**What the task requires:** Set down the whole listing below exactly, without pictures.

· · · ·

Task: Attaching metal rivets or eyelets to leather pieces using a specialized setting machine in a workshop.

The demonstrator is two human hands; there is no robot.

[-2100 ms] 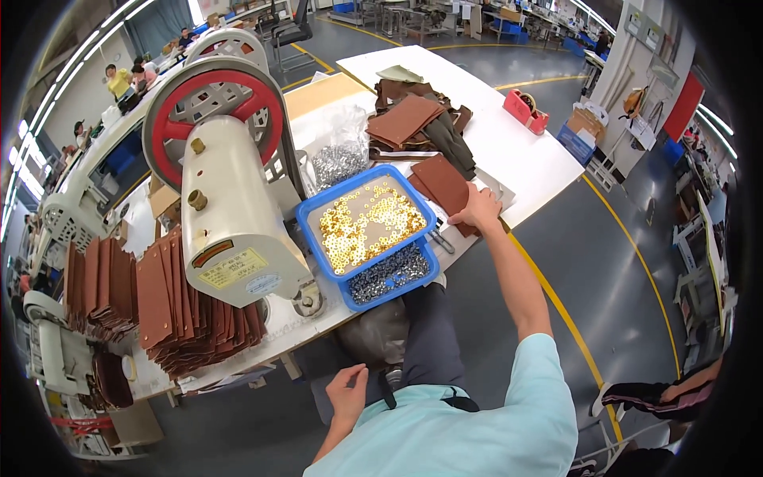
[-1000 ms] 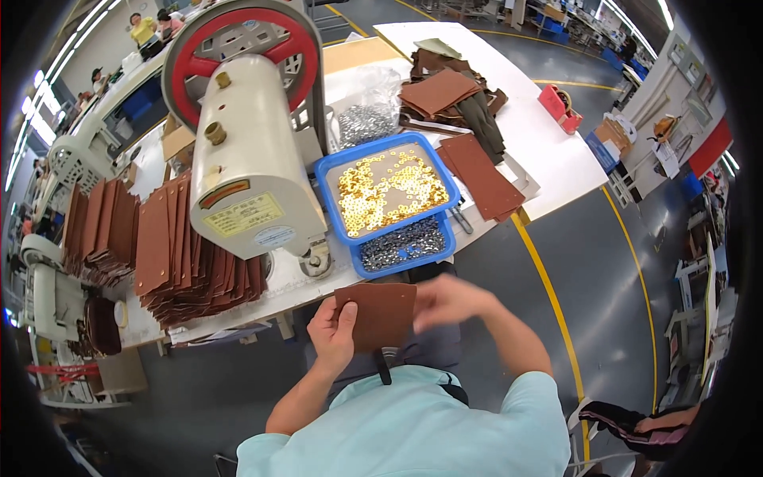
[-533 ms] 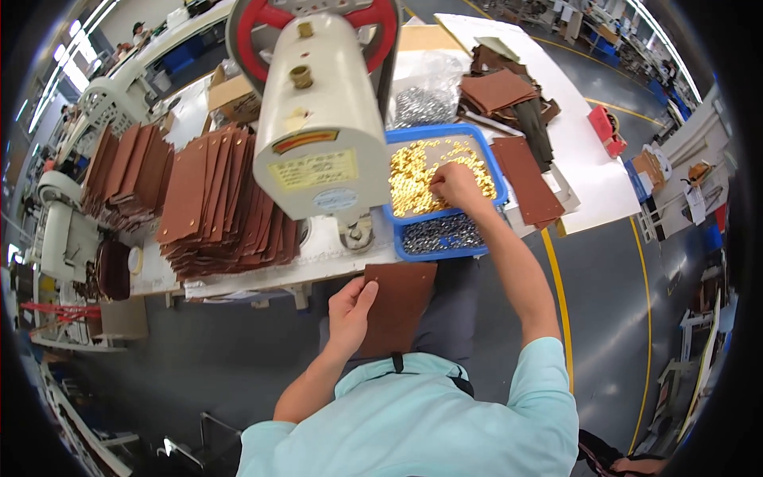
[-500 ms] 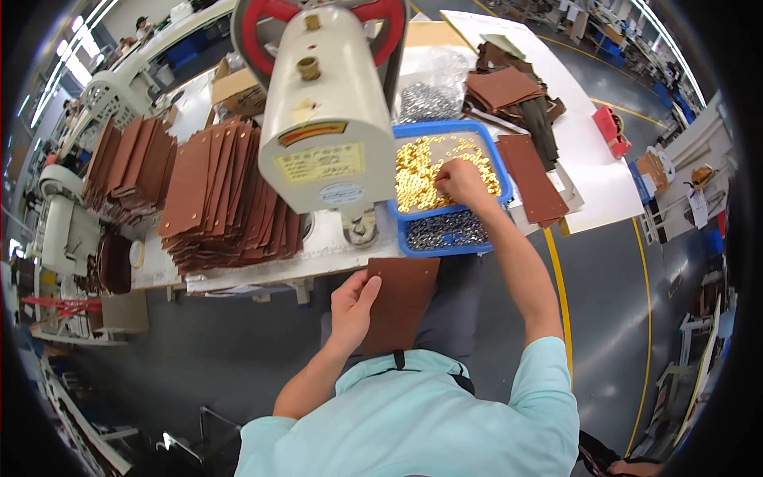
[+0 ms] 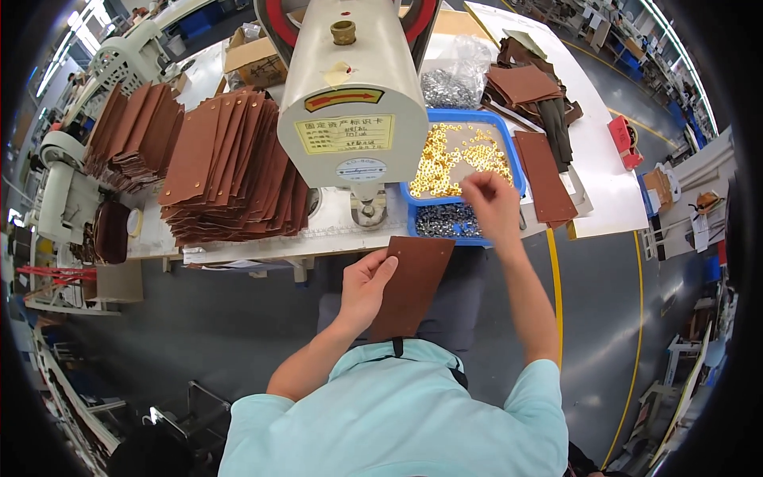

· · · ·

**Answer box:**
Task: Attaching metal rivets or eyelets to leather pieces using a specialized setting machine in a workshop.

The demonstrator is two human hands; there is no robot.

[-2100 ms] 
[-1000 ms] 
[-533 ms] 
[-500 ms] 
[+0 ms] 

This concludes the response to the exercise.